On July 29, 2019, Capital One talked about the data breach the company had experienced. Over 100 million people’s sensitive data was breached in the U.S. and Canada as a result. If the Capital One breach is the topic you’re interested in and if you want to discover secure payment processing services, keep on reading below.

Capital One Breach: Protect Your Transactions
With more and more businesses moving to the online space, the number of customers logging in with their usernames and passwords is increasing rapidly. According to a 2018 report by an anti-fraud technology provider, account takeover (ATO) attacks grew 31% percent YoY (year-over-year).

ATO fraud is creating major problems for payments. Once criminals steal customers’ usernames and passwords, they can easily use that information to get access to more data. Recently, Capital One Financial Corp. (COF), the 5th biggest credit card issuing company in the U.S., has been attacked.

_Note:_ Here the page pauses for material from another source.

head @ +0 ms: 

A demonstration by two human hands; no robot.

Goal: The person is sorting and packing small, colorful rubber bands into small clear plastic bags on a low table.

The “author” of the attack was Paige Thompson, an engineer having formerly worked at Amazon Web Services and as a contractor with Capital One. By relying on the information she had about the bank, she got access to the bank’s internal network and “took advantage” of a minor issue with the firewall.

Specifically, the attacker allegedly got access to the login data used for accessing the bank’s computers, stolen from open Amazon servers. Next, she was allegedly able to keep those computers under her control to obtain the information, as well as mine cryptocurrency. This type of mining is often called “cryptojacking.”

Thompson hacked the sensitive data of nearly 100 million people in the U.S. and 6 million people in Canada.

With all this in mind, it’s becoming more and more critical to protect your e-commerce business from fraudsters. You can do this easily by working with a secure payment processing company like eMerchantBroker.com. EMB, voted the nation’s top high risk payment processor, is committed to offering the cheapest rates and the fastest approval to both low and high risk merchants.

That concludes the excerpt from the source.